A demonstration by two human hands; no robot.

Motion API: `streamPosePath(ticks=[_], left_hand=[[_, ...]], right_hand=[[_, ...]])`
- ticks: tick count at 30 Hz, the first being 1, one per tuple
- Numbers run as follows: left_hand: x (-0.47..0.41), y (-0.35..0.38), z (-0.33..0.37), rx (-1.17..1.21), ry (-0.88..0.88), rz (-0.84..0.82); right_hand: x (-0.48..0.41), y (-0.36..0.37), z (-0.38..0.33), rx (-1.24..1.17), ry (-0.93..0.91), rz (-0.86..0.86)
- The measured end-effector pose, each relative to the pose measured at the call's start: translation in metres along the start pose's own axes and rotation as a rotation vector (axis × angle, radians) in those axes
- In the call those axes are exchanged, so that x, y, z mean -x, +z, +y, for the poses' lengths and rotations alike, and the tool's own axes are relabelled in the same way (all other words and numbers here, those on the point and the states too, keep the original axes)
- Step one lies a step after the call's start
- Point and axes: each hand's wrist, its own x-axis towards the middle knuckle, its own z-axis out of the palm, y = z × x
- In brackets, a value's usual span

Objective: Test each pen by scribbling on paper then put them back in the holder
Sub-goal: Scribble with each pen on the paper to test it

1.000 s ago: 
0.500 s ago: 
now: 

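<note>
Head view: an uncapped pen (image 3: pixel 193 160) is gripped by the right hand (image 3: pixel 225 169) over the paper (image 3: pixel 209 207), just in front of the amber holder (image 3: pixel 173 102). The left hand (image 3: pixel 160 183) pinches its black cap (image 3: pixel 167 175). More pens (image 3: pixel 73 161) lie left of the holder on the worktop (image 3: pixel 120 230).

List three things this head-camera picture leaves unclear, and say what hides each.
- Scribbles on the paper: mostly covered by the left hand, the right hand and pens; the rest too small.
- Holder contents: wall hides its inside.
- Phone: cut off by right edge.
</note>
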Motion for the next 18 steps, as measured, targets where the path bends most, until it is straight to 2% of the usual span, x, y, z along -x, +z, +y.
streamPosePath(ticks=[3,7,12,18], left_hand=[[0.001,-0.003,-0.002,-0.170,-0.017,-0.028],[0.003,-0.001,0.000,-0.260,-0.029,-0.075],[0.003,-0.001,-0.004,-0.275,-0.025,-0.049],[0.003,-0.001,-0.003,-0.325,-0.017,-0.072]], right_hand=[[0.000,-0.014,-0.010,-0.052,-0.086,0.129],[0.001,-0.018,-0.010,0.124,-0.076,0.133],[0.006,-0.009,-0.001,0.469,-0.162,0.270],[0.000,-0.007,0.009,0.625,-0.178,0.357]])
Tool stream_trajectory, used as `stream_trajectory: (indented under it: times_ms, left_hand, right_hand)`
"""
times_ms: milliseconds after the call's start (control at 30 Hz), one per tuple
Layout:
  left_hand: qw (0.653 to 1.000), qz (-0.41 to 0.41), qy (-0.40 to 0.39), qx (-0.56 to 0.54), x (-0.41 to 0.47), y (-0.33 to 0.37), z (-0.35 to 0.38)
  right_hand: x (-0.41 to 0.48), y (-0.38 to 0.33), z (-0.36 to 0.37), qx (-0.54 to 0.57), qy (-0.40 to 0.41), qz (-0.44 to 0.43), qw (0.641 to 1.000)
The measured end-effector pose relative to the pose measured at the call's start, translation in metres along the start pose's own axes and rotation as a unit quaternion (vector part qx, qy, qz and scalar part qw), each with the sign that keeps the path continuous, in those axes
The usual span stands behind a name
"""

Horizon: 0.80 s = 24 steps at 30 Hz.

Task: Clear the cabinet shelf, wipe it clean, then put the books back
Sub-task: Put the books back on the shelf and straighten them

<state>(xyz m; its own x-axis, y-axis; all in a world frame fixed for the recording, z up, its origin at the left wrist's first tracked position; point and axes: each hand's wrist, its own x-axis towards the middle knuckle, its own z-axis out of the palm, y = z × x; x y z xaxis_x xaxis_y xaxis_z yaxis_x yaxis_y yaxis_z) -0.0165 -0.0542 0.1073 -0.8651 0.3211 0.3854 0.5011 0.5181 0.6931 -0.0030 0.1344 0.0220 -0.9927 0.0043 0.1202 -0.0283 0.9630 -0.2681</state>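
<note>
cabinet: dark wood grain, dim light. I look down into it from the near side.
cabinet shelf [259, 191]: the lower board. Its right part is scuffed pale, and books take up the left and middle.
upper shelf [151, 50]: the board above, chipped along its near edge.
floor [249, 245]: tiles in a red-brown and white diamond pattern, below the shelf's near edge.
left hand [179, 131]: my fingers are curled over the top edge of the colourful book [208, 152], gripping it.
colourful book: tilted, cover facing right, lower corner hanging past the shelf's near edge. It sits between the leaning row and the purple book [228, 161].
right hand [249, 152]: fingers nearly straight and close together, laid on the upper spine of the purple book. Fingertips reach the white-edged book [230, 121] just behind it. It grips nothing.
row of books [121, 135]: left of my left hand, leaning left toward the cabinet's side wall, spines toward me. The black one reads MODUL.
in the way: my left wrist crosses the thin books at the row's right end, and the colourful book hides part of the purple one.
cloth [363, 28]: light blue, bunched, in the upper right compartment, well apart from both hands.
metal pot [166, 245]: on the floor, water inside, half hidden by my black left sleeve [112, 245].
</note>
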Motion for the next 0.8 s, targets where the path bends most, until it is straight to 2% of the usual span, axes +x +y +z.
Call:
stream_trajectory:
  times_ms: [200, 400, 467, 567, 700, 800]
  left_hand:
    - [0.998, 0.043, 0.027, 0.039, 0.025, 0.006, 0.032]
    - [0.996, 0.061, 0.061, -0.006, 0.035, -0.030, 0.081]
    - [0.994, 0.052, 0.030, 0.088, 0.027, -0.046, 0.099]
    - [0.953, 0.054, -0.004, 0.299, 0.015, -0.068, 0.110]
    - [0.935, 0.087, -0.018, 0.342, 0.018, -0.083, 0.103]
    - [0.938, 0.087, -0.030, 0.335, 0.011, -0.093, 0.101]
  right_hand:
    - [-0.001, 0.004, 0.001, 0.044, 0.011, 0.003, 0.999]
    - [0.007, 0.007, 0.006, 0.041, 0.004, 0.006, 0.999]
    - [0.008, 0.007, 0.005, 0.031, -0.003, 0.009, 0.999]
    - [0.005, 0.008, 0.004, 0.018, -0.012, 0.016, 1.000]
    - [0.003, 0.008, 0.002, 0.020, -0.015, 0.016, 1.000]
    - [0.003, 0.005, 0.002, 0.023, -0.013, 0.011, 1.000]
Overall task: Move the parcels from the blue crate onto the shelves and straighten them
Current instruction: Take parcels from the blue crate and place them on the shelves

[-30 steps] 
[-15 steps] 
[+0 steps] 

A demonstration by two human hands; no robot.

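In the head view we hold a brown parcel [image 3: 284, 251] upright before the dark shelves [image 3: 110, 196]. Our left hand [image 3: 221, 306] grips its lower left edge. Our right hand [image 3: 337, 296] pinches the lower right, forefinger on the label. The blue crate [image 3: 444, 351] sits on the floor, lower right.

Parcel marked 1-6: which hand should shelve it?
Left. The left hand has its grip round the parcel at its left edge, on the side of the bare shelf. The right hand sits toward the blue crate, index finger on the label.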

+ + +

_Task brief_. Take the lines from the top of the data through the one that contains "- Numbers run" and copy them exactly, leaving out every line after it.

_Worked solution_.
A demonstration by two human hands; no robot.

Motion API: `streamPosePath(ticks=[_], left_hand=[[_, ...]], right_hand=[[_, ...]])`
- ticks: tick count at 30 Hz, the first being 1, one per tuple
- Numbers run as follows: left_hand: x (-0.47..0.41), y (-0.35..0.38), z (-0.33..0.37), rx (-1.17..1.21), ry (-0.88..0.88), rz (-0.84..0.82); right_hand: x (-0.48..0.41), y (-0.36..0.37), z (-0.38..0.33), rx (-1.24..1.17), ry (-0.93..0.91), rz (-0.86..0.86)

This output requires nothing more.